Eight minutes later, they collected the needed 1/16 of a teaspoon. With the sample tested and my weight taken only my temperature remained. Both technicians knitted their brows after my reading. It turns out that I was too cold to donate. Even after ten minutes in the warm-as-June heated building my internal temperature was only a chilly 95.3 degrees.  Later in the morning, I saw a man wearing a short sleeve polo and a pair of dad jeans. Perhaps I really wasn't meant for this kind of living. I feel akin to the lone Flamingo that lives at  the Moscow zoo. 

Segunda Monumentist Moment:

Yoga outside of India is always translated. Classes vary, instructors vary, terms vary.  However my East-Meets-Midwest practice today takes it to a whole new Post-Modern level. High above the Island Park's balding treeline my yoga class expectations were shattered by the Fargo YMCA. For better or for worse. 

Within a second of walking into the studio I noticed something different. Gone was the lulling buzz of didgeridoos and the splish-splashing of bubbling brooks that I had come to expect. And in its place was soundtrack worthy of a Nora Ephron movie. We did downward dog to Norah Jones and balanced on one foot as Beyonce scaled "At Last's" octaves. Every song was mellow and positive. Overall the lyrics focused on world perspective and love, in a Top 40 kind of way. 

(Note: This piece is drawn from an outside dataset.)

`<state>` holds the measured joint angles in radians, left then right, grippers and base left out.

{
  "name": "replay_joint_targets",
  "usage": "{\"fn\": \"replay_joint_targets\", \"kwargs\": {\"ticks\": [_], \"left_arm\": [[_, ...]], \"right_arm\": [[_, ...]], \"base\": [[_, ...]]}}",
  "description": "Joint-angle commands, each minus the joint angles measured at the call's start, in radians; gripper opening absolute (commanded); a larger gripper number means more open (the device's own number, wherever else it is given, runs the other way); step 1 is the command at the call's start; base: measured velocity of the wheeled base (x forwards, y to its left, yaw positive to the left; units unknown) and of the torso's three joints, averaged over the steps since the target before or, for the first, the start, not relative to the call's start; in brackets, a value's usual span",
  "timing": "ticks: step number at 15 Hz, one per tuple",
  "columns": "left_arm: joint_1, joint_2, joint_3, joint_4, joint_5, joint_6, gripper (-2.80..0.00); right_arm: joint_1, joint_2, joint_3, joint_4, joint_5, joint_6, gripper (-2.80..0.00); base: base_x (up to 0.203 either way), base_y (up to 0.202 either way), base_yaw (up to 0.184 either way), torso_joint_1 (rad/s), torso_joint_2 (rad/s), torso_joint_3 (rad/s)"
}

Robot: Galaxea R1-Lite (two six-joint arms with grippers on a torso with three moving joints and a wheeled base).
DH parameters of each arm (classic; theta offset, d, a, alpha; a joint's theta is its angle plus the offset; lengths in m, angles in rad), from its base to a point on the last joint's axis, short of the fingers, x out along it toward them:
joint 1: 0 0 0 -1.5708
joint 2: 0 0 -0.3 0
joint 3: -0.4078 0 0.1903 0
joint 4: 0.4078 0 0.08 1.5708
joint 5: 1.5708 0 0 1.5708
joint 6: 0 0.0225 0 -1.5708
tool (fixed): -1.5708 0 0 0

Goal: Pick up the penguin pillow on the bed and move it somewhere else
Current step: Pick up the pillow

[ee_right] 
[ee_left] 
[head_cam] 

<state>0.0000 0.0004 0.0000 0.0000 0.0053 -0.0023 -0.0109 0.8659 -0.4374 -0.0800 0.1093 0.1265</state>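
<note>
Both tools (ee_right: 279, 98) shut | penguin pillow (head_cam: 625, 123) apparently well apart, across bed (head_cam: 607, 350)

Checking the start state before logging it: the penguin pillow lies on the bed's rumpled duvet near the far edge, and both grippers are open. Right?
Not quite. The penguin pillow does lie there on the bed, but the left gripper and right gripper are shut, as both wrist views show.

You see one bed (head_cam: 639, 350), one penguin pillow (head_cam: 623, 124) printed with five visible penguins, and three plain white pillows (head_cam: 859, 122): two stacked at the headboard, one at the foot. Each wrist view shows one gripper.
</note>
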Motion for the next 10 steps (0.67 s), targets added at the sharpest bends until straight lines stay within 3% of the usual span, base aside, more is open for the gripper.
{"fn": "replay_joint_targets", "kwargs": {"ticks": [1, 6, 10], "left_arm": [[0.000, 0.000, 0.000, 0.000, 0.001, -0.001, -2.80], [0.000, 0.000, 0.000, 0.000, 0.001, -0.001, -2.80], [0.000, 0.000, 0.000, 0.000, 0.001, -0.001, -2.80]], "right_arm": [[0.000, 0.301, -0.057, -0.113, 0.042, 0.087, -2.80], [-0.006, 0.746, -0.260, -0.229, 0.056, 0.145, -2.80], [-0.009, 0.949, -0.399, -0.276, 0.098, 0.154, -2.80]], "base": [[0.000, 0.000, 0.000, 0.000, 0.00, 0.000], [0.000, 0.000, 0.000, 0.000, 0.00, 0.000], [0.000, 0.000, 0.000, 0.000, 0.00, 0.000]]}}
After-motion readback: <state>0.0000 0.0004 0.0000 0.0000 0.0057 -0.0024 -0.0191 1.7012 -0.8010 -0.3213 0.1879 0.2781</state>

It may come as no surprise that our instructor was the first of her kind. She did not fit the long and limber, tattooed and vegan yogi archetype. She was short and sturdy; cornfed, with thick wheat-blonde hair that could only belong to a farmer's daughter. Her voice was equal parts scratchy, monotone and mall girl. She never once mentioned her style of practice or the c.d. playing in the background. She was unapologetic for who she was. In a way that we all should aim to be. And while the class was certainly different, it wasn't bad or irreverent. Well, actually, maybe playing Jack Johnson is sacrilegious in for some ascetics. But I feel as though her aim was noble. And her mix included one my favorite songs, Adele's cover of "Make You Feel My Love".  And I think that earns some Midwest Points.


Hearing A Favorite Song on East-Meets-Midwest Yoga Mix=1 MIDWEST POINT
Having Your Blood Freeze= -7 MIDWEST POINTS


*Believe it or not Barney Stinson, but North Dakota's state motto is....LEGENDARY!